For the spam detection domain, the ensemble model generation system 100 can train, validate, and manually verify a base model to differentiate between valid and invalid traffic. After a period of time, the base model can degrade in its ability to distinguish between valid and invalid traffic for spam detection. The ensemble model generation system 100 can train and automatically validate an overlay model to more accurately differentiate between valid and invalid traffic. The overlay model can be trained and validated on newer data compared to the base model.

The ensemble model can include a combination of the ability of the base model and overlay model to differentiate between valid and invalid traffic, with a determined amount of bias provided to the base model. The ensemble model generation system 100 can determine that a model weight can correspond to the amount of bias. The model weight can be determined by a maximum ability of the ensemble model to differentiate valid and invalid traffic in a search interval from an example starting weight value of 0.7 to 1 for the spam detection domain. A search method, such as a grid search or line search with example step 0.05 can be used to determine the maximum ability in the search interval.

If the model weight is within a range 0.75 to 0.95, the model weight can indicate that the overlay model and base models both significantly contribute to the ability of the ensemble model to differentiate valid and invalid traffic. Thus, the ensemble model can be a good candidate to be pushed to production for spam detection. If the model weight is within a range of 0.95 to 1, the optimal weight can indicate that the overlay model is minimally or not contributing to the ability of the ensemble model to differentiate valid and invalid traffic. Thus, the ensemble model should not be pushed to production and the overlay model should be trained again in a broader time frame that includes more recent data. If the model weight is within a range of 0.7 to 0.75, the model weight can indicate that the base model is minimally or not contributing to the ability of the ensemble model to differentiate valid and invalid traffic. Thus, the base model may need replacement, including new model training, validation, and manual verification. It should be noted the ranges described herein are exemplary and, so long as the model weight is within a range between the starting value and 1 and performance metrics of the ensemble model are improved compared to the base model or overlay model on their own, the ensemble model can be a candidate for pushing to production.

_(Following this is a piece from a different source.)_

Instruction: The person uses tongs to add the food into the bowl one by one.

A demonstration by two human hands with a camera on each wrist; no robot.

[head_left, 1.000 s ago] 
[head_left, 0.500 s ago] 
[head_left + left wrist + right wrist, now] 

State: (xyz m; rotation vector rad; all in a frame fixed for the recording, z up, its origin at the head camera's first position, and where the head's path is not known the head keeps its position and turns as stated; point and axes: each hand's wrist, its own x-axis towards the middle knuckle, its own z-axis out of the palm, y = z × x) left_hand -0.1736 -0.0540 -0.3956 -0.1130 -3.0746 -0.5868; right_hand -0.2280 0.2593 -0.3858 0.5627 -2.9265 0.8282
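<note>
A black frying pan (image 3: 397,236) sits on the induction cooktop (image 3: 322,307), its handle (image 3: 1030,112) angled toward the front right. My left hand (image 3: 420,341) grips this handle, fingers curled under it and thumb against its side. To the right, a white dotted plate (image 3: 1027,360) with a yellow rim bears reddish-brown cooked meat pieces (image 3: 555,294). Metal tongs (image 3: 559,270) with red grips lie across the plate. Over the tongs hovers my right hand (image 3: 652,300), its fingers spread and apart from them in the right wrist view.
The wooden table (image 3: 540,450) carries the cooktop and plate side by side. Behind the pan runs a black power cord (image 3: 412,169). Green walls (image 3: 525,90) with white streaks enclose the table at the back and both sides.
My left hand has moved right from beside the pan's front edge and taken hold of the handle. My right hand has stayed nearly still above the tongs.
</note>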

The ensemble model generation system 100 can also determine if the ensemble model is sufficiently stable compared to previously-in-production ensemble models. For example, a difference of the total number of invalid traffic entities by a previously-in-production ensemble model and the current ensemble model should be less than or equal to a threshold percentage, such as 5%, 10%, or 15%. Invalid traffic entities can correspond to an entity having a risk score that exceeds a decision threshold. As another example, a top cost-wise number of entities, such as 5, 10, or 20, flagged by the previously-in-production ensemble model and the current ensemble model should not differ by more than a threshold percentage, such as 10%. Flagged entities can be sorted by cost in reverse order, where the first number of entities are the top cost-weighted entities. As yet another example, the dollar amount of ad revenue difference of invalid traffic entities between the previously-in-production ensemble model and the current ensemble model should not differ by more than a threshold percentage, such as 10%, 15%, or 20%. The above examples can avoid situations where top entities by cost are flagged by the retrained model but not by the base model because those top entities by cost have a higher likelihood of being false positives.

FIG. 4 depicts a block diagram of an example environment 400 for retraining machine learning models using an ensemble model. The environment 400 can be implemented on one or more devices having one or more processors in one or more locations, such as in server computing device 402. Client computing device 404 and the server computing device 402 can be communicatively coupled to one or more storage devices 406 over a network 408. The storage devices 406 can be a combination of volatile and non-volatile memory and can be at the same or different physical locations than the computing devices 402, 404. For example, the storage devices 406 can include any type of computer readable medium capable of storing information, such as a hard-drive, solid state drive, tape drive, optical storage, memory card, ROM, RAM, DVD, CD-ROM, write-capable, and read-only memories. The computer-readable medium is optionally non-transitory.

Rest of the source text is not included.